Cinema com Rapadura

OPINIÃO   sexta-feira, 30 de novembro de 2007

Céu de Suely, O

“O Céu de Suely” é resultado de uma experiência única no cinema nacional. O método de trabalho do diretor Karim Aïnouz e da preparadora de elenco Fátima Toledo aliado ao talento de Walter Carvalho e ao roteiro tão real faz deste o melhor brasileiro dos últimos anos, quiçá desde a retomada.

Hermila (Hermila Guedes) fugiu há dois anos com o namorado para São Paulo, em busca de uma vida de sonhos. Levando, porém, uma outra vida insustentável pelo alto custo da cidade e, agora, com um filho no colo, ela retorna à cidade natal no interior do Ceará com a promessa de que dali a um mês o pai da criança se juntaria aos dois. Promessa que não se concretiza. Percebendo a real situação, Hermila toma uma decisão que mudará seu rumo: rifar o próprio corpo a fim de conseguir dinheiro para uma nova passagem, dessa vez com destino ao Rio Grande do Sul.

Nesse meio tempo, ela encontrará a antiga paixão, uma nova amizade e obstáculos fora e dentro de casa. No entanto, a vontade de sair dali é maior. Mesmo tendo em Iguatu tudo o que poderia querer, Hermila precisa ir-se. Sua história nos parece familiar. Muitos de nós já presenciamos fortuna semelhante. Essa mesma história adquire vozes diferentes à nossa volta, mas representam o mesmo desejo: partir em busca de um sonho. Não é por acaso que as personagens principais recebem o nome de seus intérpretes. Uma história comum ao nosso povo, vivida por muitos. O resultado não poderia ser diferente e a identificação é imediata. Do forró eletrônico ao ato de burlar o calor à porta da geladeira, tudo no filme é parte do cotidiano cearense.

Oprimida pelo vasto céu azul, elemento do sertão que raramente é notado em detrimento do sol e da terra, Hermila sente aquela inquietação de querer ir e ao mesmo tempo a necessidade de estar entre os seus. É aí que começa o conflito Hermila/Suely. Hermila faz parte daquela realidade. Mas já não o faz. Talvez nunca tenha feito. Acometida por esse paradoxo, resolve partir. Sem rumo definido, essa inquietação é facilmente percebida na cena em que pergunta à bilheteira qual a passagem que ela tem para mais longe. Hermila sofre o preconceito por ter escolhido esse caminho, mas é impossível julgá-la. Assim como é impossível julgar sua avó que a expulsa de casa ou quaisquer das outras personagens.

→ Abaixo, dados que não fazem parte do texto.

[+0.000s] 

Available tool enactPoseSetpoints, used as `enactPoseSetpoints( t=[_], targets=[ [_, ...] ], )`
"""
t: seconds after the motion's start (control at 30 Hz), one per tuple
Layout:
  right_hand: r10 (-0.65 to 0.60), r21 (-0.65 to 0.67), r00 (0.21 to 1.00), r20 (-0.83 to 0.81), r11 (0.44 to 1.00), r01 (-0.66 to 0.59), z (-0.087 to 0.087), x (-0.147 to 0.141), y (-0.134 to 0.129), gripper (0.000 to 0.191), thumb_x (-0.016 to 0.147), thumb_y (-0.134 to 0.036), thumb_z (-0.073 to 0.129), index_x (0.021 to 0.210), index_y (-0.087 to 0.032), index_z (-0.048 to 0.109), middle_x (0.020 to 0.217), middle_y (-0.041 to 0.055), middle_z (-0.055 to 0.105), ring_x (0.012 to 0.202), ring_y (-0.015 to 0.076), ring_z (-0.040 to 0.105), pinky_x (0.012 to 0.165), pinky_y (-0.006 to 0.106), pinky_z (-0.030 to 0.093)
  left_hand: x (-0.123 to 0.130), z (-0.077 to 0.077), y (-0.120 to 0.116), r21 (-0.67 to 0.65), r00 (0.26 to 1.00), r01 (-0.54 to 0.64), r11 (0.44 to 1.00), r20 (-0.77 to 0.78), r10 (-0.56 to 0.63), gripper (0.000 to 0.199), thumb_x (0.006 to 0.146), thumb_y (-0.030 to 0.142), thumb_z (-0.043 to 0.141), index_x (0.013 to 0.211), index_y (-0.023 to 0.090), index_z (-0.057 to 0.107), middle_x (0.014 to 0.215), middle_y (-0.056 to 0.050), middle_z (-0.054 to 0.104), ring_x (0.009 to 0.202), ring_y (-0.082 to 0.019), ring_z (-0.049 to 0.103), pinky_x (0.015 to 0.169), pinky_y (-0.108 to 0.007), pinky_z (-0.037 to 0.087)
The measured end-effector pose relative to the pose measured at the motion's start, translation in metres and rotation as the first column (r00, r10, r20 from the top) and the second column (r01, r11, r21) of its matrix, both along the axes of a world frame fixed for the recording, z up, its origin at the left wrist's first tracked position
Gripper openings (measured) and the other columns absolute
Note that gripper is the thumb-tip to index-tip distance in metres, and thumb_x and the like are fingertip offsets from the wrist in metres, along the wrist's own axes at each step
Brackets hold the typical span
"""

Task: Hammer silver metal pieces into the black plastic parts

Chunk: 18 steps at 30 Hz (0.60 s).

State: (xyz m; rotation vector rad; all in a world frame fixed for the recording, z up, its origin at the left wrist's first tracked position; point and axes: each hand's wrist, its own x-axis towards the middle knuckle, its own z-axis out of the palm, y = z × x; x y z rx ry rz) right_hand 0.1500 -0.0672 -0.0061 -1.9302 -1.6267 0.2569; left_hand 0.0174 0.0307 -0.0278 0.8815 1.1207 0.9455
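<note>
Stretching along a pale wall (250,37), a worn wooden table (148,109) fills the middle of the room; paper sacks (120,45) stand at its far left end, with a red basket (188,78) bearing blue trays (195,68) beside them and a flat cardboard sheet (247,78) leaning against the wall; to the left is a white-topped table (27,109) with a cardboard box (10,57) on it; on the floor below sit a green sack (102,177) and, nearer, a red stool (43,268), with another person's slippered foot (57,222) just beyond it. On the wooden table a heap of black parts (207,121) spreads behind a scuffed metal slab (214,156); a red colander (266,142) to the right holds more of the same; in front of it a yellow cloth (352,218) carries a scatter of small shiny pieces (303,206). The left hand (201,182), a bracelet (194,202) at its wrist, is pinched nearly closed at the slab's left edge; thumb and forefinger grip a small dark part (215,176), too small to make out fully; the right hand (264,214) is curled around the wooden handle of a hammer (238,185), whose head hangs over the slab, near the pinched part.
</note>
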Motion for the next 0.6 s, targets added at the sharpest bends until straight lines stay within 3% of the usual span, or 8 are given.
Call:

A plasticidade única do céu do sertão cearense é aproveitada pelo trabalho de Walter Carvalho e, ao contrário do que acontece costumeiramente, ocupa dois terços da tela. A câmera sempre muito próxima à pele da protagonista é outro ponto que nos chama a atenção. Karim Aïnouz construiu um filme sobre essa moça e, ao mesmo temo, sobre todos nós. Com uma trilha sonora que vai do tecnobrega à música minimalista alemã e com atuações verdadeiras e delicadas, fruto do trabalho constante do diretor para que toda a equipe acertasse o passo junto ao seu e da dedicação da preparadora de elenco, “O Céu de Suely” emociona e faz um apaixonante documento de um sentimento que pulsa no coração nordestino.

Em tempo, o filme fez parte da seleção oficial dos Festivais de Veneza e Toronto em 2006 e levou os prêmios de melhor filme, diretor e atriz no Festival do Rio, também em 2006.